La réforme agraire fut ainsi l'une des composantes majeures de l'agenda de cette transition économique pour ces nouveaux états indépendants. Ces réformes permirent et privilégièrent avant tout l'exploitation familiale mais elles permirent aussi à de nouvelles formes d'entreprises agraires d'émerger telles les sociétés par action, des sociétés anonymes ou des coopératives agricoles.
Les kolkhozes et les sovkhozes furent ainsi généralement tenus de changer leurs statuts dans l'une de ces nouvelles formes d'entreprises. Cette exigence juridique conduisit à la vague d'une restructuration de façade des kolkhozes et des sovkhozes. Leur nombre a ainsi rapidement baissé après 1992, mais bon nombre des nouvelles exploitations agricoles se comportent et fonctionnent pour des raisons pratiques comme les anciens kolkhozes.
Structures internes
[modifier | modifier le code]La direction et la gestion des kolkhozes étaient directement inféodées aux décisions des autorités des collectivités territoriales étatiques, ainsi les kolkhozes furent rapidement transformés en émanation de ces dernières, délaissant totalement leur aspect coopératif. La différence entre kolkhozes et sovkhozes fut de plus en plus réduite et un grand nombre de kolkhozes changèrent leur statut pour devenir des sovkhozes.
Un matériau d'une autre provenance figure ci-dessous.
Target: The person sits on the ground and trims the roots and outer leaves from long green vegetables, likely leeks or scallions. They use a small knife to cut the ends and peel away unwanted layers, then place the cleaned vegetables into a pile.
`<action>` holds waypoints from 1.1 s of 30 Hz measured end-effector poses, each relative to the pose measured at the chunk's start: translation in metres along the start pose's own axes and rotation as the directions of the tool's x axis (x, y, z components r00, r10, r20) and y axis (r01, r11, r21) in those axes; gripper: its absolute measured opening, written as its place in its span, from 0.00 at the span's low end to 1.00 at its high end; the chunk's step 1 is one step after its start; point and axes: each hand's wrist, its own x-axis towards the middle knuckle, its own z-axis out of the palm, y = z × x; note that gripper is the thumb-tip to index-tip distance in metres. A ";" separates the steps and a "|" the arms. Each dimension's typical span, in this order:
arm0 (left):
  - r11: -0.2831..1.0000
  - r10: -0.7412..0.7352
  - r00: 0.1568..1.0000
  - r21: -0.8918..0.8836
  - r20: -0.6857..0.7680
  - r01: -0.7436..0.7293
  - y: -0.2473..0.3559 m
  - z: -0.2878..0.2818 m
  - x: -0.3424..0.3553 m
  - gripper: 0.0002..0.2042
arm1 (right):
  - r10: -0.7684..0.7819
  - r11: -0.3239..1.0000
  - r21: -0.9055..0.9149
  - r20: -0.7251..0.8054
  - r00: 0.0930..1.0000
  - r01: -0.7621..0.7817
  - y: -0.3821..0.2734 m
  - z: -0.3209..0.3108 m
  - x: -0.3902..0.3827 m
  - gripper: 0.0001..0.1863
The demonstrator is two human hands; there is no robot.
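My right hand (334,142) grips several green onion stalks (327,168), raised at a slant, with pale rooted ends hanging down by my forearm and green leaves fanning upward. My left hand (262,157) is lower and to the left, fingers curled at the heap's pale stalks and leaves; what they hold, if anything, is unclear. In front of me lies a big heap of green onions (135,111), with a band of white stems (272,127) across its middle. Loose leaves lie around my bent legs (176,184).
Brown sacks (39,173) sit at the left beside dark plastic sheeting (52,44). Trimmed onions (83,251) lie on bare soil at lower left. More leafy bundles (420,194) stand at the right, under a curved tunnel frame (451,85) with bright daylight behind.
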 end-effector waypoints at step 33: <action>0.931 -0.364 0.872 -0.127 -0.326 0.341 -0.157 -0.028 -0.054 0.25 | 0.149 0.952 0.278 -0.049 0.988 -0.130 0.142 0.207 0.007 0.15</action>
Les kolkhozniks étaient divisés en brigades qui comprenaient en 1929 entre 15 et 30 familles chacune. Ce sont ces brigades qui endossèrent les responsabilités à court terme de gestion du personnel, de la terre, de l'équipement et des chevaux de trait.
Obligation
[modifier | modifier le code]Les membres du kolkhoze avaient pour obligation d'effectuer un nombre minimum de jours de travail par an à la fois pour le kolkhoze lui-même et pour la collectivité rurale, par exemple la construction de routes. Les exigences étaient d'un minimum de 130 jours par an pour chaque adulte valide et de 50 jours pour un garçon âgé entre 12 et 16 ans. Si des membres du kolkhoze n'avaient pas effectué le minimum de travail requis, les sanctions pouvaient être prises comme : la confiscation de la parcelle privée de l'agriculteur, un procès devant un tribunal populaire qui pouvait entraîner trois à huit mois de travail forcé dans le kolkhoze, ou jusqu'à un an dans un camp de travail correctif.
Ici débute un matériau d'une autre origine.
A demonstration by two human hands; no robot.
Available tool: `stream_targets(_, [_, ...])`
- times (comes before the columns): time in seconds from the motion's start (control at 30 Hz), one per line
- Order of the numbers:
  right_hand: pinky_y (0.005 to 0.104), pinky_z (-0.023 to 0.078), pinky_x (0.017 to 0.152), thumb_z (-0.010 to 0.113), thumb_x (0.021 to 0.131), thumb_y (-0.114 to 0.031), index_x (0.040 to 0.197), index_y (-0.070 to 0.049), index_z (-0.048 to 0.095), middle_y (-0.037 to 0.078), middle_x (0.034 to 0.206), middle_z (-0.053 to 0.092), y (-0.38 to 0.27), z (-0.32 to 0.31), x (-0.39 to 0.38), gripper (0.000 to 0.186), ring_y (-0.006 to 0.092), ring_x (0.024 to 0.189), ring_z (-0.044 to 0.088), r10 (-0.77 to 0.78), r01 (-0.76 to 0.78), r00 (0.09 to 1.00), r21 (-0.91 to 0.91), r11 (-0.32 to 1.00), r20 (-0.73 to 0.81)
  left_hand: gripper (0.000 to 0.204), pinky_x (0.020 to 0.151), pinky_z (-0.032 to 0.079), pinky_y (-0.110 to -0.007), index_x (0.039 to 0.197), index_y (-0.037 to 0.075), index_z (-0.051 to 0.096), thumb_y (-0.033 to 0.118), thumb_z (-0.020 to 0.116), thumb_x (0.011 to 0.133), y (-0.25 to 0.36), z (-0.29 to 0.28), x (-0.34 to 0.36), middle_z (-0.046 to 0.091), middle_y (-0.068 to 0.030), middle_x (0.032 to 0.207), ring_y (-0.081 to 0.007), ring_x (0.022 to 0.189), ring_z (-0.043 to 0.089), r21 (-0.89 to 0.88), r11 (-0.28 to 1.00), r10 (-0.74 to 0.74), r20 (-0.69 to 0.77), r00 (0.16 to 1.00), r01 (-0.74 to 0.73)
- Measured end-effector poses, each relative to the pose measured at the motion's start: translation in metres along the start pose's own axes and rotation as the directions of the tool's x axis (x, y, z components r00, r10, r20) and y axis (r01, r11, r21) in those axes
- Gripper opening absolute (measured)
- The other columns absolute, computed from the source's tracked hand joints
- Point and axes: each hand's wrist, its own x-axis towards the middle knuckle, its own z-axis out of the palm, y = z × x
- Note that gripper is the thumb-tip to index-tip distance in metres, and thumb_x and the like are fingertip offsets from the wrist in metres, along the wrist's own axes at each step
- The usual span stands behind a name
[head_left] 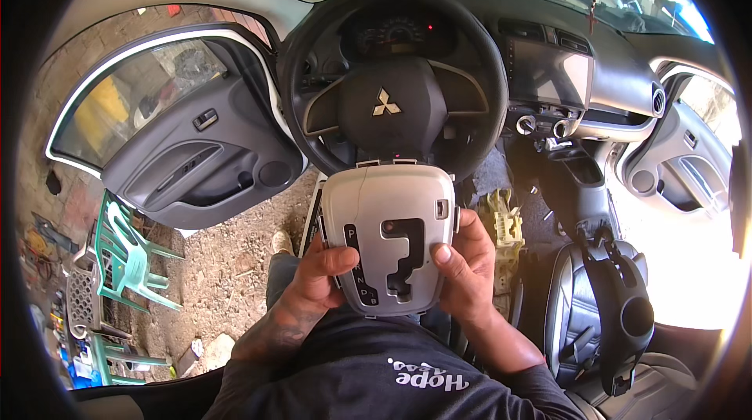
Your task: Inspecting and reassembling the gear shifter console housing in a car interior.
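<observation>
I counted one panel [372, 248] between two hands, one steering wheel [390, 99] behind it, two car doors, one [211, 146] swung out on the left and the other [677, 157] on the right, two knobs [526, 124] under one glossy screen [552, 71], and at least two green chairs [131, 246] outside.

The chairs were smooth plastic with thin slats, standing on rough, stony ground [223, 267]. The wheel was dark and round, with pale trim on its spokes and a metal emblem at the hub. A yellowish bracket [501, 224], ribbed and angular, lay on the floor to the right. Beyond it, a long black console [624, 314] with a round cup hole rested across a stitched, shiny black seat [565, 326].

The panel was up above the person's lap, facing them, overlapping the bottom of the wheel from my view. The left grip [323, 271] was closed around its left edge and the right grip [468, 267] around its right, thumbs on the face. It was satin silver with rounded corners, a stepped slot, a small square opening and a black lettered strip. A thin dark line ran down its upper left; crack or thread, I couldn't tell.
</observation>
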Motion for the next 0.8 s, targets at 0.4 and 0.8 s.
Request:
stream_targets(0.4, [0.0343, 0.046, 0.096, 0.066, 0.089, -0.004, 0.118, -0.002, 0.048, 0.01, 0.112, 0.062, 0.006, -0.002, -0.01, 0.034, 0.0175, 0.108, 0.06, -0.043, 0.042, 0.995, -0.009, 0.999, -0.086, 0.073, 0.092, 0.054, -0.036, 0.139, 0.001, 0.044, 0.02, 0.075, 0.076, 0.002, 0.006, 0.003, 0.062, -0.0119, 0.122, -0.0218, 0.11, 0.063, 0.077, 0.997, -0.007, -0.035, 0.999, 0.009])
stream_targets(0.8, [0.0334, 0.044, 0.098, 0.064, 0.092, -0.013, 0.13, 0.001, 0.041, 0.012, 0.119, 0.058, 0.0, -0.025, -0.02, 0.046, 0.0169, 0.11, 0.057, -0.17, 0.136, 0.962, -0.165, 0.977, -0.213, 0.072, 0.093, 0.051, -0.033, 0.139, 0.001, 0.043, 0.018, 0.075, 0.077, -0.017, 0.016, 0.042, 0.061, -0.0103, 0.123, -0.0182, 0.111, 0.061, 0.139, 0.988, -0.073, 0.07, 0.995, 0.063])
Un système de passeports internes empêcha le mouvement des zones rurales vers les zones urbaines. Jusqu'en 1969, tous les enfants nés dans une ferme collective furent contraints par la loi d'y travailler sauf si celle-ci donnait expressément l'autorisation de partir. En effet, les agriculteurs étaient reliés à leur sovkhoze ou kolkhoze dans ce qui a pu être décrit comme un système de « néo-servage », dans lequel la bureaucratie stalinienne remplaça les anciens propriétaires seigneuriaux.
Permission
[modifier | modifier le code]Les membres des kolkhozes furent autorisés à détenir un lopin de terre privé avec quelques animaux. La taille de cette parcelle privée varia au cours de la période soviétique, mais elle fut habituellement d'environ 0,40 ha (environ un acre anglo-saxon). Avant la Révolution russe de 1917, un paysan avec moins de 5,5 ha était jugé trop pauvre pour entretenir une famille. Toutefois, la productivité de ces parcelles se reflétait dans le fait qu'en 1938, 3,9 % du total des terres ensemencées qui avait pris la forme des parcelles privées, produisaient 21,5 % de la production agricole brute.
Polémique
[modifier | modifier le code]La collectivisation des terres se basait sur le postulat théorique qu'en remplaçant les fermes non mécanisées de petites tailles, alors très communes en Union soviétique, par des fermes mécanisées de grandes tailles, la production de nourriture serait beaucoup plus efficace. Lénine voyait l'agriculture privée comme une source de mentalité capitaliste et espérait remplacer les fermes par des sovkhozes ou des kolkhozes qui transformeraient les ouvriers agricoles en prolétaires, et seraient collectifs par nature.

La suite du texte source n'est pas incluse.